▶ _Exercise description_
Below are records with pictures. Transcribe exactly, and only, the lines from the line with "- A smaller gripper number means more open" to the line with "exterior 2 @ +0", both ends included, but not the pictures.

▶ _Input for this task_
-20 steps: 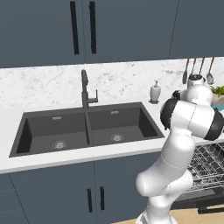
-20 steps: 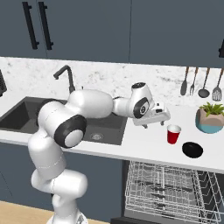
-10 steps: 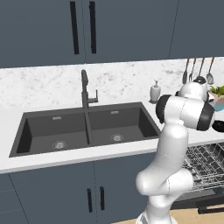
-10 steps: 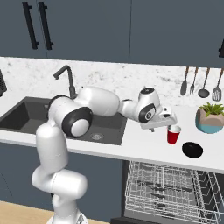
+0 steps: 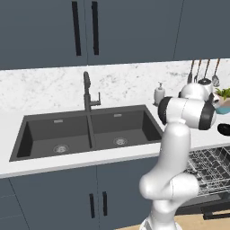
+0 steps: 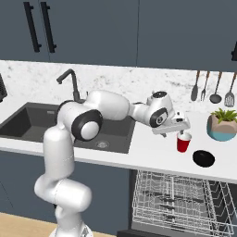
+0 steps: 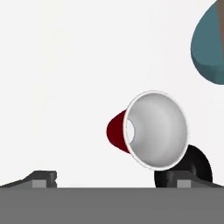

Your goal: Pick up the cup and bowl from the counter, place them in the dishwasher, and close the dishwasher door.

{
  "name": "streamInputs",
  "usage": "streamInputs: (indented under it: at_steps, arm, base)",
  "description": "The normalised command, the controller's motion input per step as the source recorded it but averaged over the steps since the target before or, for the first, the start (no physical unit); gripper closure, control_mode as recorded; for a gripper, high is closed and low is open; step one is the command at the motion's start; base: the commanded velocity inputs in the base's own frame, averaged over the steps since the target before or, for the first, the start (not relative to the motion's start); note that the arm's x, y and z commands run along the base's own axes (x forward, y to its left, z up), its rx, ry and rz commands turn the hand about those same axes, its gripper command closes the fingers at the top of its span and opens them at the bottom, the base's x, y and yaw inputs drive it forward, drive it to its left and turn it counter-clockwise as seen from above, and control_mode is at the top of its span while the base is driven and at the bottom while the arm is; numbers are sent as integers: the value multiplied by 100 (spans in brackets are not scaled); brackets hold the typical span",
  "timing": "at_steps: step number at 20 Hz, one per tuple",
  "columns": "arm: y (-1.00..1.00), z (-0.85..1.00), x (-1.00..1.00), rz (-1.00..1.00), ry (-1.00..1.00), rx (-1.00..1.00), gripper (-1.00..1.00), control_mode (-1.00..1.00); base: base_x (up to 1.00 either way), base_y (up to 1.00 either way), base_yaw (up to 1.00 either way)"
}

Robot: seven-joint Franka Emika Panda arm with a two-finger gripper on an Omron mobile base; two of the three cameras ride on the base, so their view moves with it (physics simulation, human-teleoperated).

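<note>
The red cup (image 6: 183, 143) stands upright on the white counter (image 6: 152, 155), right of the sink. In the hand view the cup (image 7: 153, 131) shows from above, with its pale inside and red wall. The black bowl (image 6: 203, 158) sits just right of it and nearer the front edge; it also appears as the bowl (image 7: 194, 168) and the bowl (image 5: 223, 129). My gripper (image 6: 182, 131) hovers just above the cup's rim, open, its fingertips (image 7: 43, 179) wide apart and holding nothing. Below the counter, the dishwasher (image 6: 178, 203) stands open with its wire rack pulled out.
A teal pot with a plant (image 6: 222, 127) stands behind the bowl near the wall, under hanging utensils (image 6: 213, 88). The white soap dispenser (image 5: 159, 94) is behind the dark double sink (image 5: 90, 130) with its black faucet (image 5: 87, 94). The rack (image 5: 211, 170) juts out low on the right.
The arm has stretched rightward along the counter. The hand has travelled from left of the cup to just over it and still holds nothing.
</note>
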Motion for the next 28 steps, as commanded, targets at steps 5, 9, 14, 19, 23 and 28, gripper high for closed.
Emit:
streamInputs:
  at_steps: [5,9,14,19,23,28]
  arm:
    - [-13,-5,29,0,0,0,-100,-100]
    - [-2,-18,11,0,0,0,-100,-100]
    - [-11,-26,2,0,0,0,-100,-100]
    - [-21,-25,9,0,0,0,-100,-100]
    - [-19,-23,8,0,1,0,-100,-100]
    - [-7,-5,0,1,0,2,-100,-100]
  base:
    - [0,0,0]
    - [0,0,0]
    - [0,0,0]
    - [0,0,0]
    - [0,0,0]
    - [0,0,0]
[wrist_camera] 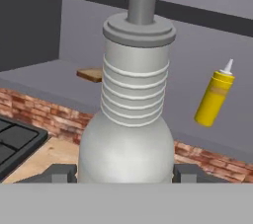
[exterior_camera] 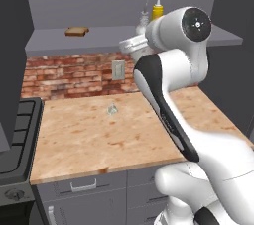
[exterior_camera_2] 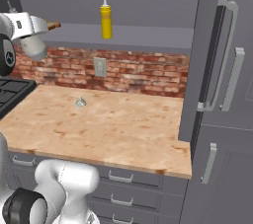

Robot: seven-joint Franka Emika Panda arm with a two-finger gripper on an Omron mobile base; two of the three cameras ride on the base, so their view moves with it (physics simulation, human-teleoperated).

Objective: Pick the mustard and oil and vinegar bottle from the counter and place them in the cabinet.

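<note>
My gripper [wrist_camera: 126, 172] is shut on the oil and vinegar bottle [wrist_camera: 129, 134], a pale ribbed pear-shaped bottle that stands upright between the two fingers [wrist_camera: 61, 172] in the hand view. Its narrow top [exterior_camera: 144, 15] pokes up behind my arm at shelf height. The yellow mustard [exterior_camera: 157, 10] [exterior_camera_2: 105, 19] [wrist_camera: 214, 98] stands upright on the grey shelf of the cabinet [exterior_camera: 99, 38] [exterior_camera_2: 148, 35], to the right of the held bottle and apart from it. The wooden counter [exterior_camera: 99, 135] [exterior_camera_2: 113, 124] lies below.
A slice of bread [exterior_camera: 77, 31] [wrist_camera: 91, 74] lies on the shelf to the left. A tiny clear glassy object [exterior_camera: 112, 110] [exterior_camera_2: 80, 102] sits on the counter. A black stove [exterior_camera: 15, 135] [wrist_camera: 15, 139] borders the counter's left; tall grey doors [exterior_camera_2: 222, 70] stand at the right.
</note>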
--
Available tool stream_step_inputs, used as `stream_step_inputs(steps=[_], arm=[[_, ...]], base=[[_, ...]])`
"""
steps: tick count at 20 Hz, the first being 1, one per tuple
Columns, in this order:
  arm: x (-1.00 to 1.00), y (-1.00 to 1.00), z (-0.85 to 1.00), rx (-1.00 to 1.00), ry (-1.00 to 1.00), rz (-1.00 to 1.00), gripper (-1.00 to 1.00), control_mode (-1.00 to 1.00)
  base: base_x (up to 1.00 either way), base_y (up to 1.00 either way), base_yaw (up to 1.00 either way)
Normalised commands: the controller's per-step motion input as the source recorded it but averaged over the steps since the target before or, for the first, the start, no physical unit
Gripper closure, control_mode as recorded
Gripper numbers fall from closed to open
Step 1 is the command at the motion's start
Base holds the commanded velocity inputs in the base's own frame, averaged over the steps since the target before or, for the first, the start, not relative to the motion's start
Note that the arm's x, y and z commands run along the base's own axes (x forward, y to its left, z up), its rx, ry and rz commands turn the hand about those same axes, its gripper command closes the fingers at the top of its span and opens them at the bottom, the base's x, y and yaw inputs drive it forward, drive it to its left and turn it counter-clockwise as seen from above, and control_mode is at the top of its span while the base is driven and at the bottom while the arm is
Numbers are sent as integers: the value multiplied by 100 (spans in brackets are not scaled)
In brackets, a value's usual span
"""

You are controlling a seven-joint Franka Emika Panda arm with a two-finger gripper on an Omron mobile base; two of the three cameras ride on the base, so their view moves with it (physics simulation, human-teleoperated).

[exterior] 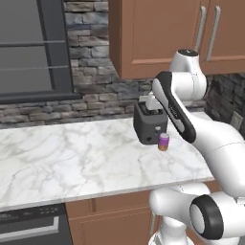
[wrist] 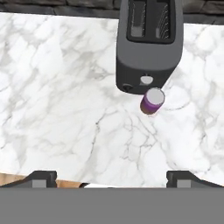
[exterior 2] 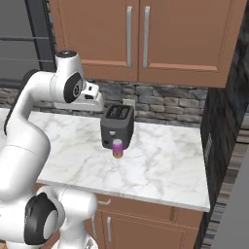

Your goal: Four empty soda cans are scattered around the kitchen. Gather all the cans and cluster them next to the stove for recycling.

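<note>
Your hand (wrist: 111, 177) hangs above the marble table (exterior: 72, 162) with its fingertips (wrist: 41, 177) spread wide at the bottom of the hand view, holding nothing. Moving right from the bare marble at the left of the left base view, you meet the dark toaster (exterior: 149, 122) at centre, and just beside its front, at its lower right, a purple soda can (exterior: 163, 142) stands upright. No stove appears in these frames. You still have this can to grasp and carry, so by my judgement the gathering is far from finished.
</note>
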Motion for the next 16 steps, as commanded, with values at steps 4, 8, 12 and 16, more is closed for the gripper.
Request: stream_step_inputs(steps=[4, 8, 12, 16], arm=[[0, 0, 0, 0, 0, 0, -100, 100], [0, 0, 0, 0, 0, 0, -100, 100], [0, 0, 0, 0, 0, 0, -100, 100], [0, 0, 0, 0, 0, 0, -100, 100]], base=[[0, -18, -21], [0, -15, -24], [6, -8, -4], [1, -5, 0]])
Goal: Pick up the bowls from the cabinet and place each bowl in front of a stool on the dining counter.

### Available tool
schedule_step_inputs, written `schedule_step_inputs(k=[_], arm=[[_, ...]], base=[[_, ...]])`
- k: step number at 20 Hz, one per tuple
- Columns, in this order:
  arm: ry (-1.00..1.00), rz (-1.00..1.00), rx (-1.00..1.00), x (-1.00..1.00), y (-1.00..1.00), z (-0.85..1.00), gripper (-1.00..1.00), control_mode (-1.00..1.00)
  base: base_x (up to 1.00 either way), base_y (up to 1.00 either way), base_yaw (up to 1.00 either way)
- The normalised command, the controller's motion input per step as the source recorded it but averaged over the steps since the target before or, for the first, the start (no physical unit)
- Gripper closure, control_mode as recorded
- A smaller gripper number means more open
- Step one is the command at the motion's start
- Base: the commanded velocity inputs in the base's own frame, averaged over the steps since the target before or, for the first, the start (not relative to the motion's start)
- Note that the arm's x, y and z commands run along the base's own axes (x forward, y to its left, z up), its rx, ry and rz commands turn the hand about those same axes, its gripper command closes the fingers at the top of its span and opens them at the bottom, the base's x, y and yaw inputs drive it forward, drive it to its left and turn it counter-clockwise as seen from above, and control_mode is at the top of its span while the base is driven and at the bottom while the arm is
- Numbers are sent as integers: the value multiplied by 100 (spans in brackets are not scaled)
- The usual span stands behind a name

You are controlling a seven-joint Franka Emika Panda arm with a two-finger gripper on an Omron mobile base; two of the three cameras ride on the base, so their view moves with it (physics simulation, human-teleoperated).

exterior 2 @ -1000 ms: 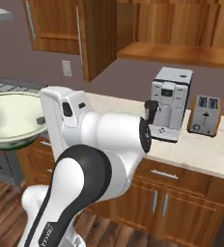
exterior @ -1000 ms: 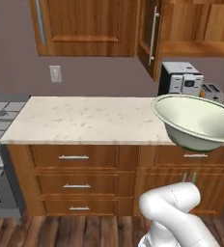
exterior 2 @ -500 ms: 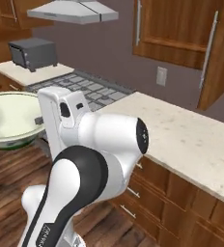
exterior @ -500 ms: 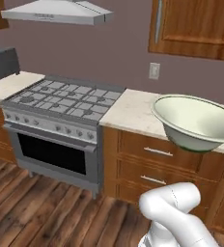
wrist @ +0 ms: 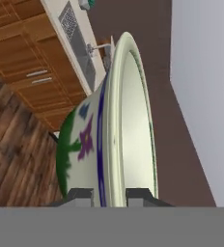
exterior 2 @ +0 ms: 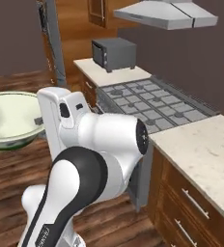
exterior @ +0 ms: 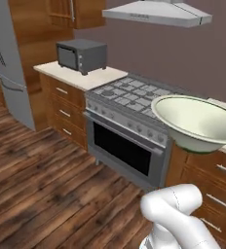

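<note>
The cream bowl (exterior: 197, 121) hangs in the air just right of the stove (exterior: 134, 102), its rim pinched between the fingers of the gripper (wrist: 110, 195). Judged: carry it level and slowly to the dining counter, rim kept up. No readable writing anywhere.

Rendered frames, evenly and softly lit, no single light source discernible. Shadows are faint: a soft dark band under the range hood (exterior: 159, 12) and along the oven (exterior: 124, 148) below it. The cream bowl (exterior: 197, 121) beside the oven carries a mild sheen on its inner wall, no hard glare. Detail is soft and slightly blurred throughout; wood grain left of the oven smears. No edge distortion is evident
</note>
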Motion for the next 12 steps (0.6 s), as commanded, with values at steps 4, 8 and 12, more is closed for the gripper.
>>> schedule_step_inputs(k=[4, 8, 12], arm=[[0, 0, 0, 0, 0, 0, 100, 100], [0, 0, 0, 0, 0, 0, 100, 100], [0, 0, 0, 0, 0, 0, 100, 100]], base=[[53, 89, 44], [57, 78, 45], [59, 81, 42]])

▶ _Solution for this task_
- A smaller gripper number means more open
- Step one is the command at the motion's start
- Base: the commanded velocity inputs in the base's own frame, averaged over the steps since the target before or, for the first, the start (not relative to the motion's start)
- Note that the arm's x, y and z commands run along the base's own axes (x forward, y to its left, z up), its rx, ry and rz commands turn the hand about those same axes, its gripper command closes the fingers at the top of its span and opens them at the bottom, the base's x, y and yaw inputs drive it forward, drive it to its left and turn it counter-clockwise as seen from above, and control_mode is at the top of its span while the base is driven and at the bottom while the arm is
- Numbers are sent as integers: the value multiplied by 100 (spans in brackets are not scaled)
- The usual span stands behind a name

You are controlling a seven-joint Franka Emika Panda arm with a two-finger gripper on an Omron mobile base; two of the three cameras ride on the base, so their view moves with it (physics simulation, human-teleoperated).

exterior 2 @ -1000 ms: 
exterior @ -1000 ms: 
exterior 2 @ -500 ms: 
exterior @ -500 ms: 
wrist @ +0 ms: 
exterior 2 @ +0 ms: 

No further output is required for this answer.